The person who gave me a chance was a visionary.
It turns out the following works in the ward and the strategy unit:
diagnostics — data analysis, complex problem-solving, scenario planning
observation — surveillance, trend monitoring
ward round, journal club, conference presentations — data collection, interpretation, presentation, effective communication
See one, do one, teach one. The clinical training technique that trains you in leadership, mentorship and coaching even before you graduate applies everywhere.
I had the privilege of working with an outstanding leader a while back. When we started experimenting with what could be, what’s essential and how to redesign towards her vision, many possibilities opened up before us.

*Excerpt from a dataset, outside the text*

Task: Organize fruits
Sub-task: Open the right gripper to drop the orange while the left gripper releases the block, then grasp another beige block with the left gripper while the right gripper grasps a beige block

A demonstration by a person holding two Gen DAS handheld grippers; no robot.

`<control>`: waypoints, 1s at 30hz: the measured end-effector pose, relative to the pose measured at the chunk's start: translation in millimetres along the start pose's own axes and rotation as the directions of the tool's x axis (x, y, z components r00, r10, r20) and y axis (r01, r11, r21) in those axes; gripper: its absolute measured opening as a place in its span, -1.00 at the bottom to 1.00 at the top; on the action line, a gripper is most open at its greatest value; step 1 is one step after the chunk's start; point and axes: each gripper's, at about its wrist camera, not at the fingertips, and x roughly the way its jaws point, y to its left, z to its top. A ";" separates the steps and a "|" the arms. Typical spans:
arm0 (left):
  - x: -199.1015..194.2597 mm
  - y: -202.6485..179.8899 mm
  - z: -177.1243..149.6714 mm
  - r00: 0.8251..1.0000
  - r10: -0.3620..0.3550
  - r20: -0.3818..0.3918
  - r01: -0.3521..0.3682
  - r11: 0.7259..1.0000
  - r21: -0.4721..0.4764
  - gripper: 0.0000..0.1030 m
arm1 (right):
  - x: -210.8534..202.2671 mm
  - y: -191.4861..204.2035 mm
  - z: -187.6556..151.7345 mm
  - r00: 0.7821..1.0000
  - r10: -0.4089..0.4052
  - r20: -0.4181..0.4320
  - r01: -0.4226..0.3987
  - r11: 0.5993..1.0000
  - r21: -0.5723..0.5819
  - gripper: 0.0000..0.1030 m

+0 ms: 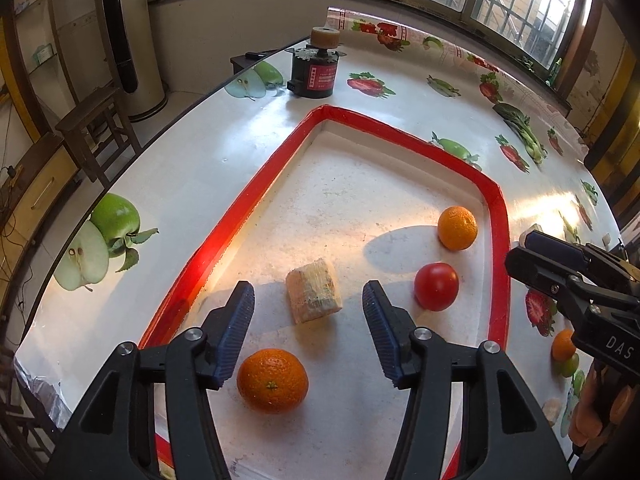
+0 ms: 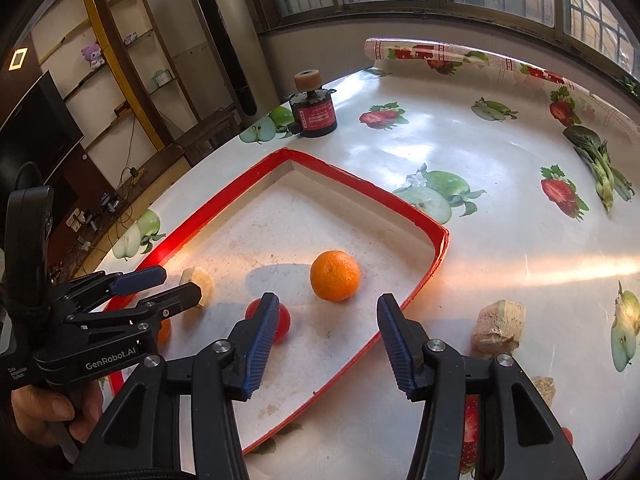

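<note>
A red-rimmed white tray [image 1: 224,232] lies on the fruit-print tablecloth. In it are two oranges, a near one [image 1: 272,380] and a far one [image 1: 457,227], a red tomato [image 1: 436,286] and a wrapped tan block [image 1: 314,296]. My left gripper [image 1: 307,292] hangs open over the tray; the near orange lies low between its fingers, untouched. My right gripper [image 2: 327,302] is open above the tray's right part, with the far orange [image 2: 335,276] just ahead and the tomato [image 2: 280,320] half hidden behind its left finger. Each gripper shows in the other's view: the right one [image 1: 540,256] and the left one [image 2: 178,283].
A black and red cylinder with a tan cap [image 1: 312,76] stands beyond the tray. A second wrapped block [image 2: 498,326] and a small brown piece [image 2: 544,386] lie on the cloth right of the tray. The table edge curves along the left, with a wooden stool [image 1: 100,128] beyond.
</note>
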 end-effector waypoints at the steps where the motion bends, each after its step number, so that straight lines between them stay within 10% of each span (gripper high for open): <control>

We mapped the skills to her departmental vision to complement what already existed in her department. And where the qualification wasn’t a legal requirement, she chose skill.
She has determined to do things differently. Because, as we learned, the mindset is one of the most stubborn gatekeepers.
She took a massive chance meeting with me, an ex-medic turned strategist, on a recommendation from an atypical talent acquisition person with non-traditional industry experience.
She was one of the few who took a risk. Many people would have me back in clinical roles, and I’d be okay at it, but I’m not the right person.
There are the right people for the right roles.
My dear hiring managers, and budget holders, if you ever wonder why the roles are taking longer to fill, perhaps consider this: your process may have a covert fault.
• That placing the support staff in the difficult position of gatekeeping and being experts in your function enough to recognise what is a transferrable skill in your field is perhaps not the correct starting point for implementing your organisation’s or team’s vision.
• The oven-ready approach to short-listing is robbing you of talented, readily available, re-entry-ready, coachable people. Shift the focus to exposure, coaching, and training.
• Relying on the usual referrals lines sometimes keeps out the “right people” and recycles the same-old, same-old in the industry.
• Maybe as much as you’re trying to do things differently internally, somewhere along your process, someone or something is defaulting to “we have always done it this way”. It can also sound like, “In my experience…” or “Usually what we do…” Introspection is a good place to start.
Transitions are tricky. If you want to change how it’s been going, change how it’s going.
Stay out of the hiring process at your peril.
Delay the hiring process at your own risk.
Because, say it with me, “the gatekeepers can be wrong.”